Directions: The whole listing is to be repeated exactly. Add nothing.

*** Opening of Data shown ***

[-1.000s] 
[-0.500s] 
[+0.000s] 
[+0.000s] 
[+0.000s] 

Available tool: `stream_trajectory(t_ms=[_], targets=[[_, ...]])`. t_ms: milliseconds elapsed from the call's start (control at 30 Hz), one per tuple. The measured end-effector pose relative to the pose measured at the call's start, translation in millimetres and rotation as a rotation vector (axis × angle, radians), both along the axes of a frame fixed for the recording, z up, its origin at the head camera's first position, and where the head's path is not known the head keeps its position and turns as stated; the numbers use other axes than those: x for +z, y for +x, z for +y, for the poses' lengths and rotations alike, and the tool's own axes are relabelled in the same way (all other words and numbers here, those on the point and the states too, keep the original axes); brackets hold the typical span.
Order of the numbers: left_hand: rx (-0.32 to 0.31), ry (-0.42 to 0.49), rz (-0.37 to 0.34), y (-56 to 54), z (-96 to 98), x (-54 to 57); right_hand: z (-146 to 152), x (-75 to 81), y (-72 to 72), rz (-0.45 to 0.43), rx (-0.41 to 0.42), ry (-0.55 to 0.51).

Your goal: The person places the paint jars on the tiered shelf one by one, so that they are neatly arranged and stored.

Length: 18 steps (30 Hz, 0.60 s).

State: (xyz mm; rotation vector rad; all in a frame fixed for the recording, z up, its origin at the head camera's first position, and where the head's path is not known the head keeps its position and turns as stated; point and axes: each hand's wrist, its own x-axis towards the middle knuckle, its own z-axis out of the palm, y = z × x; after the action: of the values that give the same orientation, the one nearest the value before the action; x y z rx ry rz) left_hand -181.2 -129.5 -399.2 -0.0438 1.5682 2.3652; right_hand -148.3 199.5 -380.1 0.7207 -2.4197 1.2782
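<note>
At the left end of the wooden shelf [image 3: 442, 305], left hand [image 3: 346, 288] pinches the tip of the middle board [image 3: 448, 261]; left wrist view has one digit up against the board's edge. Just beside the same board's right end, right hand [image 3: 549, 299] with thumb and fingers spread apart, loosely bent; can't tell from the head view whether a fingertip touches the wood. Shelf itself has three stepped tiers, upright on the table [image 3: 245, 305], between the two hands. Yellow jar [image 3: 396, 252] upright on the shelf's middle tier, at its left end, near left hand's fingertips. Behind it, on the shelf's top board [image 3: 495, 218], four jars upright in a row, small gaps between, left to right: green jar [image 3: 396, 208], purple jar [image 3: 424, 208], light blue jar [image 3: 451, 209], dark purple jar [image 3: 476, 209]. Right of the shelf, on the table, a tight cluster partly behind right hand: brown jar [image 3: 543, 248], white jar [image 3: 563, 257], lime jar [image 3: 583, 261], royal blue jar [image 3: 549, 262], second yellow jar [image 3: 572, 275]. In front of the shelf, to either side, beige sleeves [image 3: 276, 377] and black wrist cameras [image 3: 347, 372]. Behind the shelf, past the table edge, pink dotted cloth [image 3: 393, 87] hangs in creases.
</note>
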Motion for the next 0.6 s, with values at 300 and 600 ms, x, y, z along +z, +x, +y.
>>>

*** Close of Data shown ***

Written reply:
[-1.000s] 
[-0.500s] 
[+0.000s] 
[+0.000s] 
[+0.000s] 

Available tool: `stream_trajectory(t_ms=[_], targets=[[_, ...]])`. t_ms: milliseconds elapsed from the call's start (control at 30 Hz), one per tuple. The measured end-effector pose relative to the pose measured at the call's start, translation in millimetres and rotation as a rotation vector (axis × angle, radians), both along the axes of a frame fixed for the recording, z up, its origin at the head camera's first position, and where the head's path is not known the head keeps its position and turns as stated; the numbers use other axes than those: x for +z, y for +x, z for +y, for the poses' lengths and rotations alike, and the tool's own axes are relabelled in the same way (all other words and numbers here, those on the point and the states too, keep the original axes); brackets hold the typical span.
Order of the numbers: left_hand: rx (-0.32 to 0.31), ry (-0.42 to 0.49), rz (-0.37 to 0.34), y (-56 to 54), z (-96 to 98), x (-54 to 57); right_hand: z (-146 to 152), x (-75 to 81), y (-72 to 72), rz (-0.45 to 0.43), rx (-0.41 to 0.42), ry (-0.55 to 0.51).

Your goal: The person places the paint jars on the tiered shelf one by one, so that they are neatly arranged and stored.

Length: 18 steps (30 Hz, 0.60 s).

State: (xyz mm; rotation vector rad; all in a frame fixed for the recording, z up, its origin at the head camera's first position, and where the head's path is not known the head keeps its position and turns as stated; point and axes: each hand's wrist, its own x-axis towards the middle knuckle, its own z-axis out of the palm, y = z × x; after the action: of the values that give the same orientation, the one nearest the value before the action; x y z rx ry rz) left_hand -181.2 -129.5 -399.2 -0.0438 1.5682 2.3652; right_hand -148.3 199.5 -380.1 0.7207 -2.4197 1.2782
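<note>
At the left end of the wooden shelf [image 3: 442, 305], left hand [image 3: 346, 288] pinches the tip of the middle board [image 3: 448, 261]; left wrist view has one digit up against the board's edge. Just beside the same board's right end, right hand [image 3: 549, 299] with thumb and fingers spread apart, loosely bent; can't tell from the head view whether a fingertip touches the wood. Shelf itself has three stepped tiers, upright on the table [image 3: 245, 305], between the two hands. Yellow jar [image 3: 396, 252] upright on the shelf's middle tier, at its left end, near left hand's fingertips. Behind it, on the shelf's top board [image 3: 495, 218], four jars upright in a row, small gaps between, left to right: green jar [image 3: 396, 208], purple jar [image 3: 424, 208], light blue jar [image 3: 451, 209], dark purple jar [image 3: 476, 209]. Right of the shelf, on the table, a tight cluster partly behind right hand: brown jar [image 3: 543, 248], white jar [image 3: 563, 257], lime jar [image 3: 583, 261], royal blue jar [image 3: 549, 262], second yellow jar [image 3: 572, 275]. In front of the shelf, to either side, beige sleeves [image 3: 276, 377] and black wrist cameras [image 3: 347, 372]. Behind the shelf, past the table edge, pink dotted cloth [image 3: 393, 87] hangs in creases.
</note>
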Motion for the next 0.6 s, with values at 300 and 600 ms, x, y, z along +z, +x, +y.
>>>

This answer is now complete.